This is a story about Tower Hamlets...

Tower Hamlets street

Where I live, Muslims aren't 0.9% of the population like in the USA. Where I live, Muslims aren't 5% of the population, like in the whole of England. Where I live, the Muslim population is 46%. What do you think that's like?

Tower Hamlets is a place of huge socioeconomic divide. The council that governs this particular part of the UK, houses some of the poorest members of society, yet it is also the home to the headquarters of HSBC: the biggest bank in Europe, along with massive tower blocks for the likes of Citigroup, JPMorgan, Barclays, Fitch & Moody's, Morgan Stanley, Credit Suisse and giant accountancy & legal firms like KPMG and Clifford Chance.

While I sit on the banks of the River Thames penning essays like this one, slightly inland there are deprived council estates that are the modern equivalent of the Victorian slums. This is London. While I go to the dry cleaners to collect my freshly laundered shirts for the working week, or do some food shopping in Waitrose, my neighbours - certainly those who you would recognise as 'English' - are in the betting shops or buying lottery tickets at the convenience store.

If you think I've wandered into snobbery, you're wrong. I'm simply an observer. It's true that I occupy a priviledged position, but anybody is capable of making similar observations.

You know, I don't feel at all safe, boarding an underground train in a sea of white faces at 6pm on a weekday evening. Canary Wharf is crawling with rich middle-class people, and the station is packed to the rafters. Often times, the escalator is carrying so many office workers down to the packed concourse that people start to pile up at the bottom, in a rather comic way.
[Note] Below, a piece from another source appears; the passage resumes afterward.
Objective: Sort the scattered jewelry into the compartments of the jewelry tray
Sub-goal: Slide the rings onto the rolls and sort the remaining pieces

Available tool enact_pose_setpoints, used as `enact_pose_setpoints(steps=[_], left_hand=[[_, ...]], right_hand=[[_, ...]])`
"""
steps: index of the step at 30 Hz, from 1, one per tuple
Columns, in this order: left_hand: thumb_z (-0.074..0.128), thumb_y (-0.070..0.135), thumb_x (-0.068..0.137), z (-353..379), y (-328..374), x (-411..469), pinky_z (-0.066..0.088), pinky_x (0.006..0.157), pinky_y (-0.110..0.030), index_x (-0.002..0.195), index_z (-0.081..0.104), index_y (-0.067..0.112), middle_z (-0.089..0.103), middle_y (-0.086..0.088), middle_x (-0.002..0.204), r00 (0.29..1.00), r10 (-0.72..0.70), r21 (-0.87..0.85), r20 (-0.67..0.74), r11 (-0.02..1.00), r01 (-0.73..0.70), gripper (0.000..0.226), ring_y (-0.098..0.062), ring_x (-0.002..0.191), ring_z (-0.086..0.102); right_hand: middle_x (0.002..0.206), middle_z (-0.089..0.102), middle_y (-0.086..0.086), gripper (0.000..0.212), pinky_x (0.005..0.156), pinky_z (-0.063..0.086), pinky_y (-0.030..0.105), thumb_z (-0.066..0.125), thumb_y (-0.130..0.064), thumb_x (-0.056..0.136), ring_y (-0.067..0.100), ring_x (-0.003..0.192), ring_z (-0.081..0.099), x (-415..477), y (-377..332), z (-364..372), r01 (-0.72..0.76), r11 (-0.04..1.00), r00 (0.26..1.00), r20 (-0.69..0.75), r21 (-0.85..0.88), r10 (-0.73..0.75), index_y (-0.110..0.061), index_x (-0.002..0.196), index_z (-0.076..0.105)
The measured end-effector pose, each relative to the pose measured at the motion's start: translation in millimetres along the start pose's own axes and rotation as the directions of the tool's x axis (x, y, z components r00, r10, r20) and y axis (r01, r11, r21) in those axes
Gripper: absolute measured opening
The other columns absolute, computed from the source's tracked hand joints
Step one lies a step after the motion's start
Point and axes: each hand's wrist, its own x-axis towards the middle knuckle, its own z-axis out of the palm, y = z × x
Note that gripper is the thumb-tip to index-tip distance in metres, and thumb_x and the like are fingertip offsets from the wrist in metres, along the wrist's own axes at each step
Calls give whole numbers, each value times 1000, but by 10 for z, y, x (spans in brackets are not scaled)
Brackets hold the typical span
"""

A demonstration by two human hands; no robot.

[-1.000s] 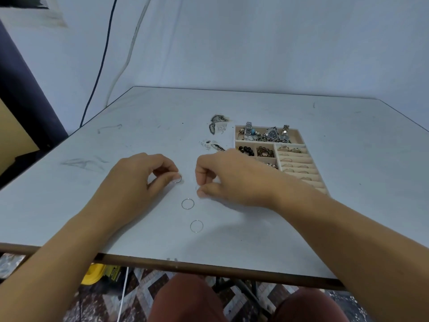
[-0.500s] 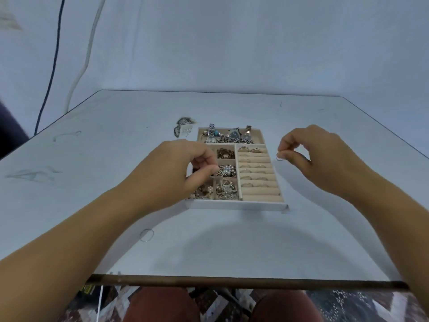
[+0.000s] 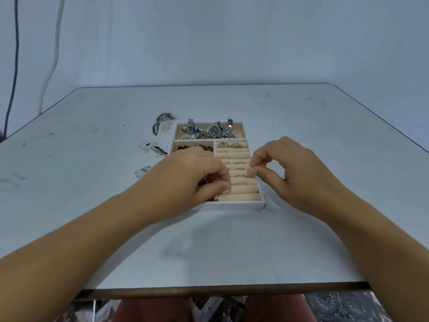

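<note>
Both over jewelry tray, left hand grip pinching ring, right hand pinching second ring

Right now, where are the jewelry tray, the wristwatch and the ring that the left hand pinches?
jewelry tray (image 3: pixel 232 206): head view, white front wall.
wristwatch (image 3: pixel 214 129): head view, dark dial.
ring (image 3: pixel 229 189): head view, wire loop by the left hand (image 3: pixel 190 177) thumb tip.

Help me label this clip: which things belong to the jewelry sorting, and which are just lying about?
Job: jewelry tray; thin ring pinched by left hand; second ring pinched by right hand; scattered pieces beside tray.
Lying about: black cable; white cable.
</note>
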Motion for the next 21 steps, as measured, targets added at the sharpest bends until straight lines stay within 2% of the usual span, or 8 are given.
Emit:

But when I head away from the glistening tower blocks filled with middle and back office drones, I start to feel safe again. London never feels like real London when it divides itself. The private estate of Canary Wharf, and the protected enclave of the City of London, with its 'Ring of Steel' are just crying out to be attacked, because they are sending out a message of "no poor people welcome here".

It feels like no atrocity is ever going to be committed in the markets of Brick Lane, where hipsters flock because of East London's famous Asian community. It feels like no atrocity is ever going to be committed on the Commercial Road or on Petticoat Lane, where large courtyards are filled with people praying towards Mecca.

London's great advantage is not integration, but tolerance. Everybody knows that the Edgware Road is somewhere to go and drink tea and smoke shisha. Everybody knows that all the Aussies and Kiwis have colonised Hammersmith and Shepherd's Bush. Everybody knows that Clapham and North London are the places that young wealthy white professionals frequent, whilst Camden is for dope smokers and tourists. Curry on Brick Lane. Chinatown. Little Venice. The cultural divisions are manifest.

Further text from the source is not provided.